Detect the duplicate rows

0    False
1    False
2    False
3     True
4     True
dtype: bool

Know which are the duplicate rows

      color      value
3    red          3
4    white      2

-----------------
(program exited with code: 0)

Press any key to continue . . .


pandas provides the drop_duplicates() function, which returns the dataframes without duplicate rows as shown in the following program:

import pandas as pd
import numpy as np

mydataframe = pd.DataFrame({ 'color': ['white','white','red','red','white'],
                                    'value': [2,1,3,3,2]})
print('The dataframe \n')
print(mydataframe)

print('\nThe duplicate rows\n')
print(mydataframe[mydataframe.duplicated()])

print('\nThe dataframe after deleting the duplicate rows \n')
print(mydataframe.drop_duplicates())


The drop_duplicates() deletes the other occurrences of the rows. The output of the program is shown below:

The dataframe

   color  value
0  white      2
1  white      1
2    red      3
3    red      3
4  white      2

The duplicate rows

     color  value
3    red      3
4   white      2

The dataframe after deleting the duplicate rows

   color  value
0  white      2
1  white      1
2    red       3
------------------
(program exited with code: 0)

Press any key to continue . . .


2. Mapping

Mapping is the creation of a list of matches between two different values, with the ability to bind a value to a particular label or string. The pandas library provides a set of functions which, exploit mapping to perform some operations. The dict objects are used to define mapping as shown below:

mymapping =  {
                         'label1' : 'value1,
                         'label2' : 'value2,
                          ...
                         }

The pandas library provides the following set of specific functions:

• replace()—Replaces values
• map()—Creates a new column
• rename()—Replaces the index values

Let's see how to use these functions:

Replacing Values via Mapping

Sometimes in our data structure there are values that do not meet our needs. For example, the text may be in a foreign language, or may be a synonym of another value, or may not be expressed in the desired shape.
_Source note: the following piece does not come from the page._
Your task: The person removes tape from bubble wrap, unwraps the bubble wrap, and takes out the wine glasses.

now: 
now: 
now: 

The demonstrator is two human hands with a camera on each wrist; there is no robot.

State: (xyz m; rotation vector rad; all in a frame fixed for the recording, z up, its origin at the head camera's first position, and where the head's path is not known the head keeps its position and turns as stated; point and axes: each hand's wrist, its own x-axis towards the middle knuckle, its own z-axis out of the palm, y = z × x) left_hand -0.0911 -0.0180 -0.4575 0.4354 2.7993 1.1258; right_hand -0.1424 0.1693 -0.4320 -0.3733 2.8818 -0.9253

In such cases, a replace operation of various values is often a necessary process.

See the following program:

import pandas as pd
import numpy as np

mydataframe = pd.DataFrame({ 'item':['ball','mug','pen','pencil','ashtray'],
                                    'color':['white','lal','hara','black','yellow'],
                                    'price':[5.56,4.20,1.30,0.56,2.75]})
print('The dataframe \n')
print(mydataframe)

newcolors = {'lal': 'red','hara': 'green'}

print('\nThe dataframe after replacing the values \n')
print(mydataframe.replace(newcolors))


In the above shown program we have created a dataframe containing various objects and colors, including two colors, lal and hara, that are not in English. To be able to replace the incorrect values with new values, we define a mapping of correspondences, containing as a key the new values which are English equivalents of the two colors. Finally we use the replace() function with the mapping as an argument and get the dataframe with the correct values. 

The output of the program is shown below:

The dataframe

      item   color  price
0     ball   white   5.56
1      mug     lal   4.20
2      pen    hara   1.30
3   pencil   black   0.56
4  ashtray  yellow   2.75

The dataframe after replacing the values

      item   color  price
0     ball   white   5.56
1      mug     red   4.20
2      pen   green   1.30
3   pencil   black   0.56
4  ashtray  yellow   2.75


------------------
(program exited with code: 0)

Press any key to continue . . .


A common use of the replace() is in the replacement of NaN values with another value, for example 0. See the following program:

import pandas as pd
import numpy as np

myseries = pd.Series([1,3,np.nan,4,6,np.nan,3])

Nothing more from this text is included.